((

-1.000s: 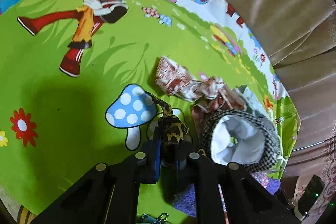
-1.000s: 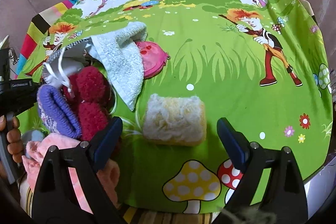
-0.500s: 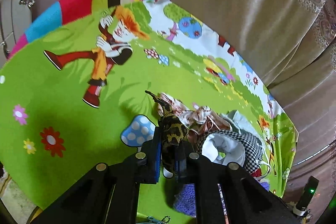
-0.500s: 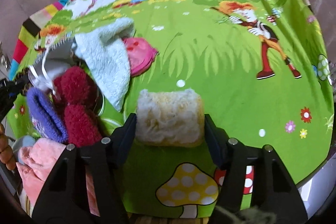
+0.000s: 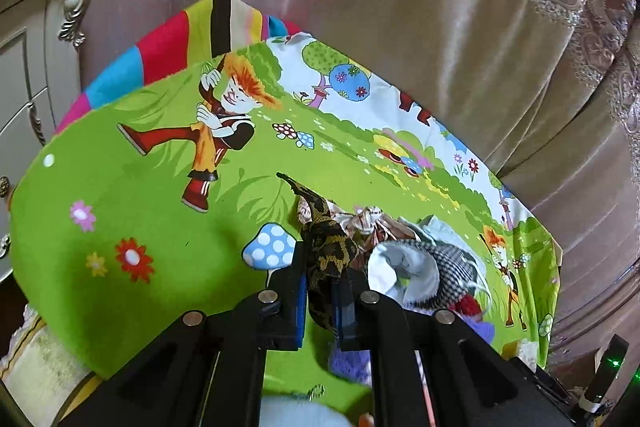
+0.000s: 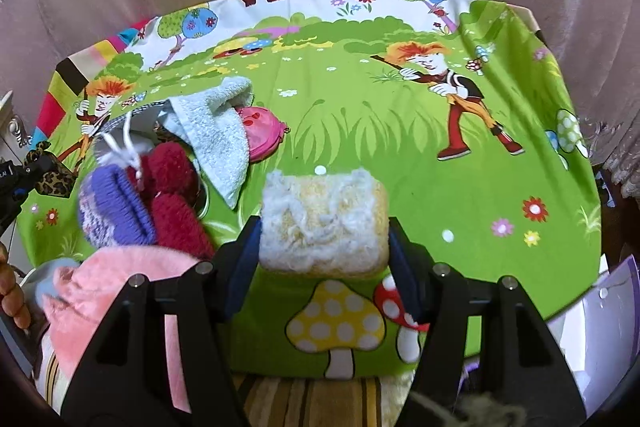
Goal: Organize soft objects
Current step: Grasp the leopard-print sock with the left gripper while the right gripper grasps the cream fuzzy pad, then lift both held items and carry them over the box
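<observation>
Judging by how things lie, the sorting looks only partly done: most soft pieces sit heaped at one side of the bench (image 6: 400,131), under its cartoon meadow cloth, and two are in the tools.

Nearest in the right wrist view, the right tool (image 6: 322,259) has its two pads pressed against the ends of the fluffy yellow-white bundle (image 6: 323,223), jaws about half apart because the bundle fills the gap. Whether the bundle rests on the cloth or is just clear of it I cannot tell. Beside it to the left lies the pile: a pink fuzzy piece (image 6: 116,283) closest, then a purple knit (image 6: 112,215) touching red knit pieces (image 6: 172,195), a pale blue towel (image 6: 216,131) draped over them, and a pink round pouch (image 6: 262,137) just behind the towel.

In the left wrist view, the left tool (image 5: 322,291) is clamped tight on a leopard-print fabric piece (image 5: 328,255), which sticks up between the pads, off the cloth. Just past it sits a checked drawstring bag (image 5: 452,271) with a white lining, mouth open, and a brown floral cloth (image 5: 368,223) beyond.

Left to do, as I judge it: placing both held pieces, perhaps in the bag, and the loose pile.
</observation>
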Action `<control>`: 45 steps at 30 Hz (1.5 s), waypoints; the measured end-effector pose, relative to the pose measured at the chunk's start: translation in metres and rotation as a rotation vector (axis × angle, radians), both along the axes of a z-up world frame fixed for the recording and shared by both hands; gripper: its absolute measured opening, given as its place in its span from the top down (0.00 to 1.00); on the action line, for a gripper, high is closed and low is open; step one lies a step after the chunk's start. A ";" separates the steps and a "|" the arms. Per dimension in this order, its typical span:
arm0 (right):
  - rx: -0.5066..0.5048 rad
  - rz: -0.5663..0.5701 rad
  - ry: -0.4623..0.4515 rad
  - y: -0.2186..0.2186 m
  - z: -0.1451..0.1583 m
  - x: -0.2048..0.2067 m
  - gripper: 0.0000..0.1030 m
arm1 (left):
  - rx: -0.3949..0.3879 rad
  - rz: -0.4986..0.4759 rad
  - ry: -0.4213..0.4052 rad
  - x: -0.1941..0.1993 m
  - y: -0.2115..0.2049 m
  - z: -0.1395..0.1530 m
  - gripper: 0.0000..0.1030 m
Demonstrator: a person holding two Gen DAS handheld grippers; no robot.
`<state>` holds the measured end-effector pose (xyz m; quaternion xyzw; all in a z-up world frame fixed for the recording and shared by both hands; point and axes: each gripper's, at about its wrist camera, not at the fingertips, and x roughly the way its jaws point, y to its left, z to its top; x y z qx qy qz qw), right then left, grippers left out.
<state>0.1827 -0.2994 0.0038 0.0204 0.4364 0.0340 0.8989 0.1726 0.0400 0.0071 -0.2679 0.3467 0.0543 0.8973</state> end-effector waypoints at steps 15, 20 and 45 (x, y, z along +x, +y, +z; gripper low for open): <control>0.018 0.010 -0.037 -0.006 0.017 -0.057 0.38 | -0.029 -0.050 -0.043 -0.047 -0.020 0.015 0.90; 0.017 0.009 -0.046 -0.009 0.021 -0.075 0.38 | -0.027 -0.093 -0.054 -0.059 -0.037 0.021 0.90; 0.041 -0.045 -0.079 -0.058 0.037 -0.158 0.38 | -0.036 -0.383 -0.044 -0.109 -0.152 0.037 0.90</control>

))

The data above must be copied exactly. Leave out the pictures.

-1.000s: 
-1.000s: 
-0.500s: 
-0.500s: 
+0.000s: 
+0.000s: 
Goal: Organize soft objects
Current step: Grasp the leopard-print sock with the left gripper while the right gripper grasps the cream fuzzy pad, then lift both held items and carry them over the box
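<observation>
Judging by how things lie, the sorting looks only partly done: most soft pieces sit heaped at one side of the bench (image 6: 400,131), under its cartoon meadow cloth, and two are in the tools.

Nearest in the right wrist view, the right tool (image 6: 322,259) has its two pads pressed against the ends of the fluffy yellow-white bundle (image 6: 323,223), jaws about half apart because the bundle fills the gap. Whether the bundle rests on the cloth or is just clear of it I cannot tell. Beside it to the left lies the pile: a pink fuzzy piece (image 6: 116,283) closest, then a purple knit (image 6: 112,215) touching red knit pieces (image 6: 172,195), a pale blue towel (image 6: 216,131) draped over them, and a pink round pouch (image 6: 262,137) just behind the towel.

In the left wrist view, the left tool (image 5: 322,291) is clamped tight on a leopard-print fabric piece (image 5: 328,255), which sticks up between the pads, off the cloth. Just past it sits a checked drawstring bag (image 5: 452,271) with a white lining, mouth open, and a brown floral cloth (image 5: 368,223) beyond.

Left to do, as I judge it: placing both held pieces, perhaps in the bag, and the loose pile.
</observation>
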Action `<control>`: 45 steps at 30 Hz (1.5 s), waypoints; the measured end-effector pose, relative to the pose measured at the chunk's start: translation in metres and rotation as a rotation vector (axis × angle, radians), both along the axes of a z-up world frame fixed for the recording and shared by both hands; gripper: its absolute measured opening, given as its place in its span from the top down (0.00 to 1.00); on the action line, for a gripper, high is closed and low is open; step one lies a step after the chunk's start. A ";" separates the steps and a "|" the arms. Per dimension in this order, its typical span:
arm0 (right):
  - rx: -0.5066..0.5048 rad
  - rz: -0.5663..0.5701 rad
  - ry: -0.4623..0.4515 rad
  - y: -0.2186..0.2186 m
  - z: -0.1451..0.1583 m
  - x: -0.2048..0.2067 m
  - gripper: 0.0000..0.1030 m
arm1 (left):
  - rx: -0.3949..0.3879 rad
  - rz: -0.4986..0.4759 rad
  - ry: -0.4213..0.4052 rad
  - x: -0.1941..0.1993 m
  - y: -0.2115..0.2049 m
  - z: -0.1395..0.1530 m
  - gripper: 0.0000..0.1030 m
Demonstrator: a person holding two Gen DAS handheld grippers; no robot.
`<state>` holds the measured end-effector pose (xyz m; quaternion xyzw; all in a z-up world frame fixed for the recording and shared by both hands; point and axes: each gripper's, at about its wrist camera, not at the fingertips, and x roughly the way its jaws point, y to its left, z to its top; x y z qx qy qz qw), right then left, grippers left out.
<state>0.1827 -0.2994 0.0038 0.0204 0.4364 0.0340 0.8989 0.1726 0.0400 0.0071 -0.2679 0.3467 0.0543 0.8973</state> end-effector waypoints at steps 15, 20 and 45 (x, y, z along +x, +y, +z; gripper low for open): <control>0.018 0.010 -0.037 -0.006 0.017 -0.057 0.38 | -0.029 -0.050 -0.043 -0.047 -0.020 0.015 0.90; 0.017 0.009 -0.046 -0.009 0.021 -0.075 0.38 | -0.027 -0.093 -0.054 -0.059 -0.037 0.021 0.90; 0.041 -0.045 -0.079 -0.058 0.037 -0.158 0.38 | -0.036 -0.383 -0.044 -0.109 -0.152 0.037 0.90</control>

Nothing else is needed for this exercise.